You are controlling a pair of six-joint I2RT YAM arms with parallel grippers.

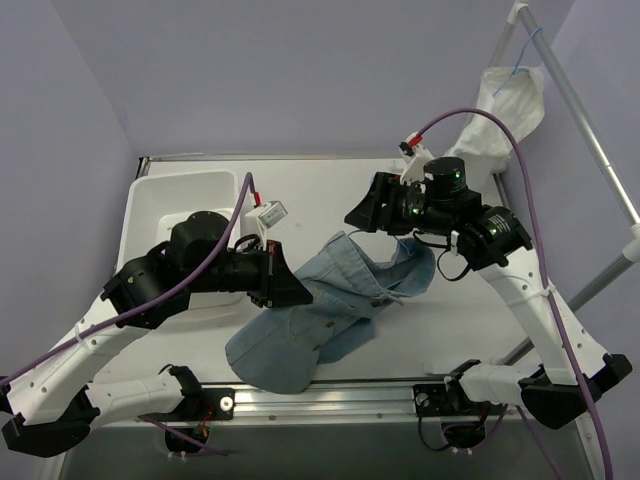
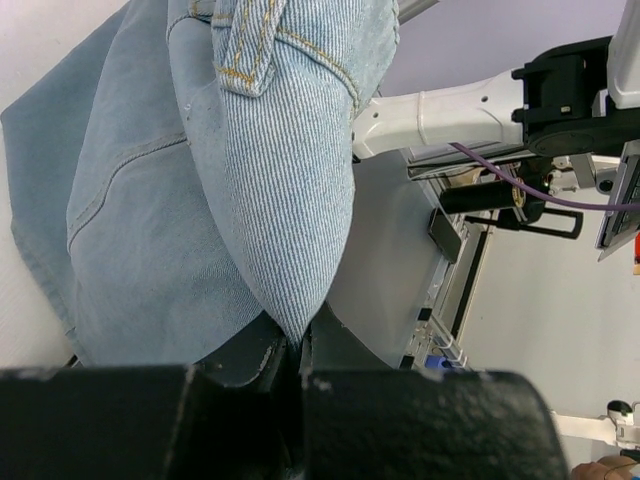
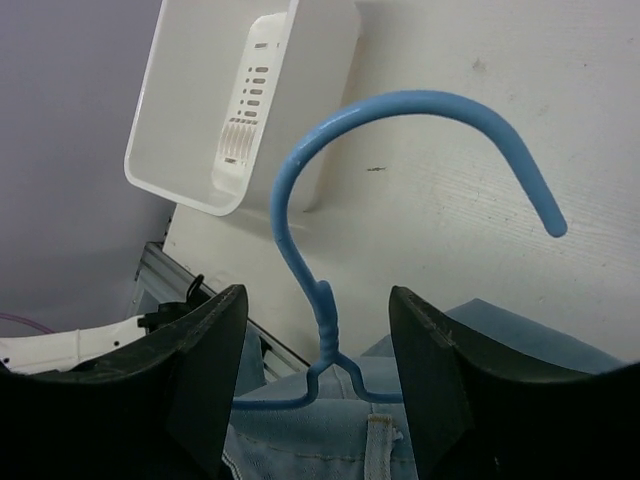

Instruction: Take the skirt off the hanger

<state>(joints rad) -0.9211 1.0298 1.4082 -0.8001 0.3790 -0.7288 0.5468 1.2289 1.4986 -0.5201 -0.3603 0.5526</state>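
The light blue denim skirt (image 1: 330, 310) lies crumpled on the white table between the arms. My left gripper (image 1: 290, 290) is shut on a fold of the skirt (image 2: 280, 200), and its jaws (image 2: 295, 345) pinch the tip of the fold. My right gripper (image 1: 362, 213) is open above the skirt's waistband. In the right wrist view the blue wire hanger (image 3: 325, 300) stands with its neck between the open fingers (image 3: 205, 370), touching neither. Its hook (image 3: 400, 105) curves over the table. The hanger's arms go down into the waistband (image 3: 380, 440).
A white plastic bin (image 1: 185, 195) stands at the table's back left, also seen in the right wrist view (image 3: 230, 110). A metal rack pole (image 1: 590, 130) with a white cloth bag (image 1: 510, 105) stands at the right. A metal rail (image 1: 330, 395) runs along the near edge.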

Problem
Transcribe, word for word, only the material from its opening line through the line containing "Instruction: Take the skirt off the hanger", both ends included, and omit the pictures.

Result
You are controlling a pair of six-joint I2RT YAM arms with parallel grippers.


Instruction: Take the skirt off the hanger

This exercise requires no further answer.